## EXERCISE
Pick out all lines of the entries that include the word "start" and copy them.

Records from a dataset
• • • • • • •

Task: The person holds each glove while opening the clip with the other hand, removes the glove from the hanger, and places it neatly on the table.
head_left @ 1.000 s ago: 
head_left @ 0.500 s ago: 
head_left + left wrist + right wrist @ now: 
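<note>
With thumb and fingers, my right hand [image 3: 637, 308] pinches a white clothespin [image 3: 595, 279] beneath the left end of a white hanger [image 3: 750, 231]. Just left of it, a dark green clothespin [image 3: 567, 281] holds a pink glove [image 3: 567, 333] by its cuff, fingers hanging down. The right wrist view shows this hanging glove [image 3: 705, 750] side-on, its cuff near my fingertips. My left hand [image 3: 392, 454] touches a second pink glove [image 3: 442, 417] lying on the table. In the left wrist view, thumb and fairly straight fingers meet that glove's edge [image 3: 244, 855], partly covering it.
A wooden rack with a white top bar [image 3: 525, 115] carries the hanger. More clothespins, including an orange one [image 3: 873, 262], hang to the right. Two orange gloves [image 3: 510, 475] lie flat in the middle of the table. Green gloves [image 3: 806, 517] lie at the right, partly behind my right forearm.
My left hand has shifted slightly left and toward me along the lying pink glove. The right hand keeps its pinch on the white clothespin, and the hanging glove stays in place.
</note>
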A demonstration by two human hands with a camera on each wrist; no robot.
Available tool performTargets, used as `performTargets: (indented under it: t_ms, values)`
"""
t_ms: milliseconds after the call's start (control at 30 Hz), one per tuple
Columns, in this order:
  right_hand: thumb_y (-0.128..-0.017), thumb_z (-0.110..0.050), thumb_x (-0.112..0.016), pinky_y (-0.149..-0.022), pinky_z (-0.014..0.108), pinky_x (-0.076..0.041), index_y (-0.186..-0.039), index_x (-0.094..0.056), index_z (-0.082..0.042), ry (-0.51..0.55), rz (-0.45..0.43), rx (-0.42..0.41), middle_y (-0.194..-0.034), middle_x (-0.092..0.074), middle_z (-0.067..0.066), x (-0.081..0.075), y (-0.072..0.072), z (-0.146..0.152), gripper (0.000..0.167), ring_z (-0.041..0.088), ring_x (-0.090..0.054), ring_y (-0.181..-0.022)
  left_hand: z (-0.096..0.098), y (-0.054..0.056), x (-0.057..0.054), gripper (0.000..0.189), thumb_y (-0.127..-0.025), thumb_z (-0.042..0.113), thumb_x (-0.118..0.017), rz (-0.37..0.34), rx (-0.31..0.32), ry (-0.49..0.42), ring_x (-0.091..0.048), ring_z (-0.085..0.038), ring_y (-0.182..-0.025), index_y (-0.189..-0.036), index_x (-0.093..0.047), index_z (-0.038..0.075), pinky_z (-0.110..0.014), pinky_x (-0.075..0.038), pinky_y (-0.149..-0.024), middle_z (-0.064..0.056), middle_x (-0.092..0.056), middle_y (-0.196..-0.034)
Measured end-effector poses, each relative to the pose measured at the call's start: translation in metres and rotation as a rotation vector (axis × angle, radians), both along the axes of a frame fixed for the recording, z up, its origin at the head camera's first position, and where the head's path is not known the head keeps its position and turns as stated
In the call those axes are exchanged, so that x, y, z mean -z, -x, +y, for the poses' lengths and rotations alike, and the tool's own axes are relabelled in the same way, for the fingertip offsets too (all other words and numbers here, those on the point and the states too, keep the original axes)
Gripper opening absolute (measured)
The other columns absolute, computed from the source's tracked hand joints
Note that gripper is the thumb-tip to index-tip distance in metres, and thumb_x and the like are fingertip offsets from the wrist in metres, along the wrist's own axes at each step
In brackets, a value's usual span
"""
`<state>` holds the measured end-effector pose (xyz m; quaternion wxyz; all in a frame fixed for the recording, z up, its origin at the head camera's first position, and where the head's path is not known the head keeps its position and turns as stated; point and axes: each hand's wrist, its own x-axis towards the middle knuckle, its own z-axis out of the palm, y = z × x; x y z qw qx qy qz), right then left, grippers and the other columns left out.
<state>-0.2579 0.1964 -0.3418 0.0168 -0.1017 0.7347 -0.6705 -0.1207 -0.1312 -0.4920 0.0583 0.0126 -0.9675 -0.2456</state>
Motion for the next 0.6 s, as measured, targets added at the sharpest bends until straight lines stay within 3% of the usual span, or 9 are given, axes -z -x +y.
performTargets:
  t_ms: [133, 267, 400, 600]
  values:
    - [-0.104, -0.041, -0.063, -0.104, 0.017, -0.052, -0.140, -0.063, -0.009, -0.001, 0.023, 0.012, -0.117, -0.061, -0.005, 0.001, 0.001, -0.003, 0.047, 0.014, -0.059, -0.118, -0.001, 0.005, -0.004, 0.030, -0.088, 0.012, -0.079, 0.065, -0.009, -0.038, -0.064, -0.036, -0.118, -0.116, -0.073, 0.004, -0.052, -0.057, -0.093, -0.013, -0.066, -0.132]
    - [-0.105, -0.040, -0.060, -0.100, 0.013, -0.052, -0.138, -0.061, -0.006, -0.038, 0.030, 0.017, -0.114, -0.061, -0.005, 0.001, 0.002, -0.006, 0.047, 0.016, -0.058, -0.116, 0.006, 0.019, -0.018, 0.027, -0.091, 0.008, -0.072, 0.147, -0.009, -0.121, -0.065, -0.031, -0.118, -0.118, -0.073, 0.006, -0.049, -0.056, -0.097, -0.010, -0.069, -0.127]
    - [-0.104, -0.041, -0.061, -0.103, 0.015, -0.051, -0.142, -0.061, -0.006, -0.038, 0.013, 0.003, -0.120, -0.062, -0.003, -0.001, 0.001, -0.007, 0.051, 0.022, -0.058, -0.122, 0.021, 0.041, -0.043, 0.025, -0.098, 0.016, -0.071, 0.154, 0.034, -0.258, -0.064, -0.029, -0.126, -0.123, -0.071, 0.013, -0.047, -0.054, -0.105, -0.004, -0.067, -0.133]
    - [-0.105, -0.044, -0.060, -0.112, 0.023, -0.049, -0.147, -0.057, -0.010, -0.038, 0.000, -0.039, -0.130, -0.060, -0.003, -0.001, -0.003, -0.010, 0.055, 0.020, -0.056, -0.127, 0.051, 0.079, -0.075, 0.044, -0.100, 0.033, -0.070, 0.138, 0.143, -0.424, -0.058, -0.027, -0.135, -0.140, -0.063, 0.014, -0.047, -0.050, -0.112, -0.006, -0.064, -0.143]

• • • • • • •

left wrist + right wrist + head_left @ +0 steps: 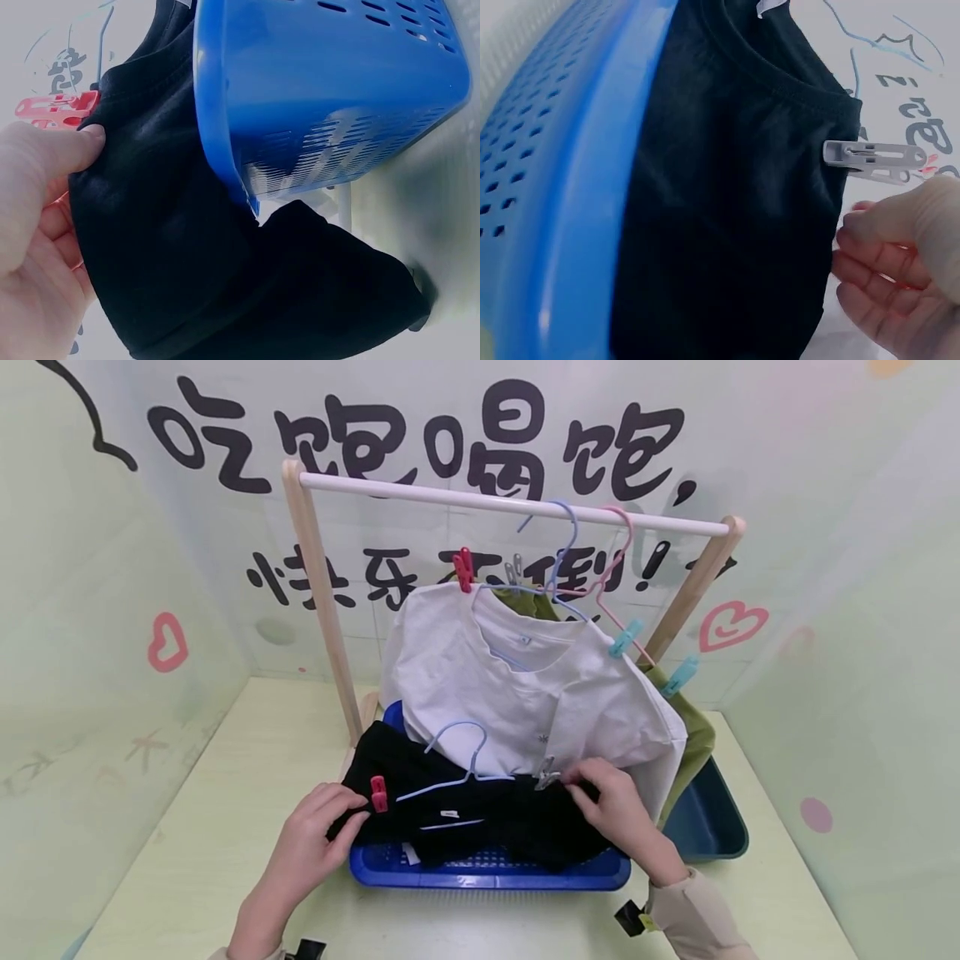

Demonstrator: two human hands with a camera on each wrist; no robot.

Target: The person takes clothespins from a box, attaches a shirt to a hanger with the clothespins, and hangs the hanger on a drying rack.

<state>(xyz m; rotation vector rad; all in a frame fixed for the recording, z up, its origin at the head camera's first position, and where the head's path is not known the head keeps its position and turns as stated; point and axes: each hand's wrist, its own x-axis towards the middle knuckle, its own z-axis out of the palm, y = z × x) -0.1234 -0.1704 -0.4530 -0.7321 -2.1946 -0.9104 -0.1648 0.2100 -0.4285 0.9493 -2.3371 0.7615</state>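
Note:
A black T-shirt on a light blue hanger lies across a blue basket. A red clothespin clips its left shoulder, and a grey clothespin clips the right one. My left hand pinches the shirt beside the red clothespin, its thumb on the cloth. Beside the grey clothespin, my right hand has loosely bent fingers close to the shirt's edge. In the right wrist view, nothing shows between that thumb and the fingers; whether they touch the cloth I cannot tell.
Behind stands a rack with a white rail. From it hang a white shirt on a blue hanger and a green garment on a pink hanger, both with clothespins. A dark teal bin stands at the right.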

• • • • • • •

## WRITTEN REPLY
t_ms: milliseconds after the call's start (control at 30 Hz), one per tuple
Measured end-effector poses, each relative to the pose measured at the call's start: translation in metres and rotation as a rotation vector (axis × angle, radians), both along the axes of a frame fixed for the recording, z up, its origin at the head camera's first position, and where the head's path is not known the head keeps its position and turns as stated

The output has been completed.